How does the information assist you in understanding the text? What else do you need to know?
What do the students already know about the world behind the text? What else might the students need to know? What could be some questions the students might ask?

Questions for the teacher:

What is the text saying? What am I wondering about the text?
How can you enable your students to engage with the actual text? What might they wonder about?
What of this information is important to share with the students?

The world in front of the text

Questions for the teacher:

Please reflect on these questions before reading this section and then use the material below to enrich your responsiveness to the text.

How do you respond to the text?
What does the text tell us about the world that God desires? What might the Holy Spirit be asking you and asking us to do?
In what ways do you hope your students will respond to the text? What do you want them to know, believe and do?

Meaning for today/challenges

Hollywood gives us a version of love that is grand, dramatic, all consuming and perfect. The love that Jesus invites us to – is one in which God wants us to love as God has loved us – graciously, compassionately, kindly, gently, humbly, patiently, justly, selflessly and freely. This is an invitation to love others with all of one’s being. We see this in healthcare workers caring for the sick, in parents and grandparents with their children and in those who give with no thought of the cost for themselves. 

The famous saying “do unto others as yourself” could be applied to this text.  But what does this look like in our everyday life? It is speaking gently and kindly, even when we are tired and frustrated. It is allowing others to make choices for themselves, it is welcoming parents into our classrooms and it is sharing our resources with those in need. Loving one’s neighbour as oneself is being present and really listening to others. How we do this will not look the same for each person. 

Critically for us today, what this passage reminds us, is that the way in which we love others is reflective of our relationship with God. As a reader, it invites us to deeply consider this relationship and how we nurture it. Do we make time for God?

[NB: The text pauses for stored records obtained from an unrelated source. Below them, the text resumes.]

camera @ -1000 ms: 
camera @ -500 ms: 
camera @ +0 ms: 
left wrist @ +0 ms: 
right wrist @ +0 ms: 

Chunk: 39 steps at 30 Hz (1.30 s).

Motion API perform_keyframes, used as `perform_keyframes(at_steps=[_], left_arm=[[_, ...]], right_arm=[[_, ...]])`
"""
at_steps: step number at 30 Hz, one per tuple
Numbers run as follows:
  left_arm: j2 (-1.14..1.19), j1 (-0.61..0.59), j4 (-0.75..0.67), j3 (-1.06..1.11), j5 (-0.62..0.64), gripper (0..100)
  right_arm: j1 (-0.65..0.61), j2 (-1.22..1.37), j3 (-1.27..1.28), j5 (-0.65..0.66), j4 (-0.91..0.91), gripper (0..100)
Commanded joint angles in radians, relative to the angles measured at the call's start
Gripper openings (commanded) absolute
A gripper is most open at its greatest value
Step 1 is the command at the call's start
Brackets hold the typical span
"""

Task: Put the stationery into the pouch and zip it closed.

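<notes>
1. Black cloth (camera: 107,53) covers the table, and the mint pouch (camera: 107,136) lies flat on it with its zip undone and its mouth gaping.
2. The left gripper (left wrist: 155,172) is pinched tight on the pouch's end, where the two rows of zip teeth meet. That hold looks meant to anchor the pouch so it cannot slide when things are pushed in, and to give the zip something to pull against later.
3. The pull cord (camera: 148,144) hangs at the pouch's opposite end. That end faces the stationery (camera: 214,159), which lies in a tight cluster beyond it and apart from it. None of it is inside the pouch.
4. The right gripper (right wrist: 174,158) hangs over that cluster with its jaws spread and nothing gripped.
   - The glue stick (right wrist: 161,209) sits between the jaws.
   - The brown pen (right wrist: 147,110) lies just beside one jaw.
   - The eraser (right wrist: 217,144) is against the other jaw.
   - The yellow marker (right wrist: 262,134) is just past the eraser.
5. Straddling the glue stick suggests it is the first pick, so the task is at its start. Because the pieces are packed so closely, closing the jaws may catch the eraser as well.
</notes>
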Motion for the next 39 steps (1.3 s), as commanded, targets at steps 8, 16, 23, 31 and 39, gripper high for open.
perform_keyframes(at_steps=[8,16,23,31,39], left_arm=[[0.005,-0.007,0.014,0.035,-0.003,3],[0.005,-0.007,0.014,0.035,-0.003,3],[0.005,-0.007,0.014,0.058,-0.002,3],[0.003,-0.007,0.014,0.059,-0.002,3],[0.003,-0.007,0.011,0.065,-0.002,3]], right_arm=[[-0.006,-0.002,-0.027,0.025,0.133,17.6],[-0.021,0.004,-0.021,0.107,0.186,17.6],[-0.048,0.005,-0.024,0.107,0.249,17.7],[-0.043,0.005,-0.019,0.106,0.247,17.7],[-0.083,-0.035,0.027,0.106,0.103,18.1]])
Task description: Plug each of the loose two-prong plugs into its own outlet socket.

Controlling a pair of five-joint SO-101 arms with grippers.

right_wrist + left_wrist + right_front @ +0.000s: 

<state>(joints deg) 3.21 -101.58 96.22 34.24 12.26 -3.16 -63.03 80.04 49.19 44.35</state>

When we work with our students in considering this text the final question, in what ways do you hope your students respond to this text, is a critical one.  For our junior students we might hope to give them guidance on interacting with each other and for our senior students, we might leave them with this question as an action for their own life as they move beyond Catholic school and out into the bigger world.

Catholic Education Brisbane offers some further considerations of how this text impacts how we interact with other religious traditions here.

Church interpretation & usage

This Scripture was the subject of a homily by Pope Francis. You can read it here.

Liturgical usage

This text is used on the 30th Sunday of Year A.  It is the culmination of a series of Sunday Gospels where Jesus is in conflict with Jewish leaders who are out to destroy him. Each time, Jesus rises to the challenge.